Why should it follow yours?
Because, independent from any faith considerations, hocndoc holds the logical, and correct, position.
BTTT!
When Human Life Begins - The American College of Pediatricians
At the completion of the process of fertilization when the male and female pronuclei of the human progenitors sperm and ovum are indistinguishable and lose their nuclear envelopes, the human creature emerges as a whole, genetically distinct, individuated zygotic human organism. This individuated human organism actually has the natural capacity for the person-defining activities of reasoning, willing, desiring, and relating to others.So a blastocyst (a small group of cells inside an outer shell of cells) has the capacity for reasoning, willing, desiring and relating to others? There's no brain, heart or even placenta yet. They lost credibility right there.

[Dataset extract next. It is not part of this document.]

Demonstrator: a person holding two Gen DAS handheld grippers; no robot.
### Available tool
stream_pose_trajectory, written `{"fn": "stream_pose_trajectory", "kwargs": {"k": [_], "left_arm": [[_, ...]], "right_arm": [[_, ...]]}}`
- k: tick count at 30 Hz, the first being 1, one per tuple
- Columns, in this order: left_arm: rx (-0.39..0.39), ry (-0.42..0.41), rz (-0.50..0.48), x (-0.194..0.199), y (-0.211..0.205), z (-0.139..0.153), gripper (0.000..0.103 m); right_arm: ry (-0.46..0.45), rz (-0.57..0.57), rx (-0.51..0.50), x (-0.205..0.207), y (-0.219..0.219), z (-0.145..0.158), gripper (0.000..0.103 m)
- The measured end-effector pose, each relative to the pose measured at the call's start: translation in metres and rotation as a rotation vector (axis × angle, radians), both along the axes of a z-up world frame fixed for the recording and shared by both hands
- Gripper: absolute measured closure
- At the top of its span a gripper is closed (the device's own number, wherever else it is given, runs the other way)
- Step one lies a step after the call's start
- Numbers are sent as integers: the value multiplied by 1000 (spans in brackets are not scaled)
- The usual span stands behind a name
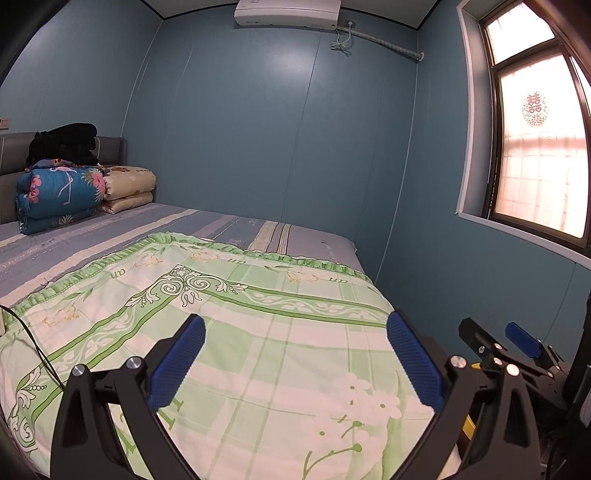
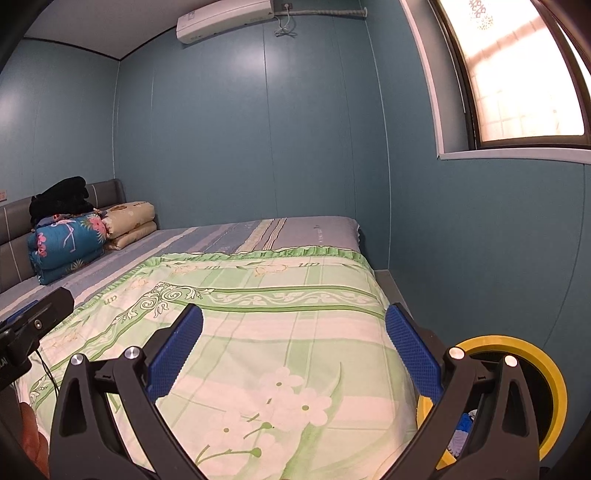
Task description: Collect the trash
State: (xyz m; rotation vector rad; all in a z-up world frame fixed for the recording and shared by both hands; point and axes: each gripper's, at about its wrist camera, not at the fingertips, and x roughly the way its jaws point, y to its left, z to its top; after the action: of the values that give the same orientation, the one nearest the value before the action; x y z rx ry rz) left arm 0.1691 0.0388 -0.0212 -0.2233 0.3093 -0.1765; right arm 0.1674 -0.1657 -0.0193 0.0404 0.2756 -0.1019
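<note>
Blue-green panelled walls close in a small bedroom, with a white air conditioner high on the far wall and a bright window on the right. Most of the floor is taken by a bed in a blue striped sheet, its near half covered by a green floral quilt. At the headboard end a folded blue flowered duvet lies beside a folded beige one, with a black bundle on top of the blue. The left hand-held gripper hangs over the quilt's near part with its blue-padded fingers spread wide and nothing between them; a thin black cable trails across the quilt to its left. The right hand-held gripper sits just beside it, also over the quilt, fingers likewise wide apart and empty. A yellow-rimmed bin stands on the floor at the bed's right corner, partly hidden behind the right gripper's finger; something blue and pale lies inside, possibly trash, though too little shows to say. No loose trash can be made out on the bed.
</note>
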Motion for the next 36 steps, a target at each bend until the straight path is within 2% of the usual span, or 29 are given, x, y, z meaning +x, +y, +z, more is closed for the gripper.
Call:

No they didn't. You are drawing the line at act, as the 1973 SCOTUS drew the line at viability, while the authors have made the case that potency is criteria enough for knowing that a blastocyst is a human being, who, by its very nature, has intrinsic worth.
If one continues along your line of thinking, the line for establishing when one is a human being can erroneously be drawn anywhere. For example, the age of reason is generally placed at age seven, but a seven year old usually doesn't know how to drive a car. Although seven year olds can't drive cars, they have the potential to learn how. Furthermore, five year olds, generally speaking, have the potential to reason, and drive a car as well. Depending on where the line is drawn (and the agenda of the one drawing it), there can be a justification argued for offing 5 year olds, 7 year olds, babies with only their heads unborn, and anyone else who doesn't meet the established criteria.
Such lines of establishing who is a human being are always subjectively and artificially drawn, and humans are killed if the one with the agenda does it in secret, has a good PR campaign, or has enough power.
At any rate, the true answer lies not in act, or viability, for that matter, but rather in potency.
I say we draw the line further back. A woman has eggs with the potential to become human, all it requires if fertilization. A man has sperm with the potential to become human, all it requires is fertilizing an egg. Any waste of egg or sperm should be considered homicide.
Why not? All it takes for a blastocyst to achieve its potential to become human is successful implantation in a uterus. My examples just take it back one step further in the process.
Why not? All it takes for a blastocyst to achieve its potential to become human is successful implantation in a uterus.
The blastocyst (baby - lest we lose sight of his/her humanity by the exclusive use of a scientific term) is already a human being by virtue of conception, and therefore its humanity is not dependent on a successful implantation in a uterus.
One can forgive Nancy Reagan for ignoring her husband's deep commitment to unborn children in the hopes of curing her husband. She truly loved her husband and my heart goes out to her. Anyone else who uses President Reagan's memory to justify using babies as spare parts factories is at best a crass opportunist. At worst, well let's just say that decency prohibits e from using that sort of language here.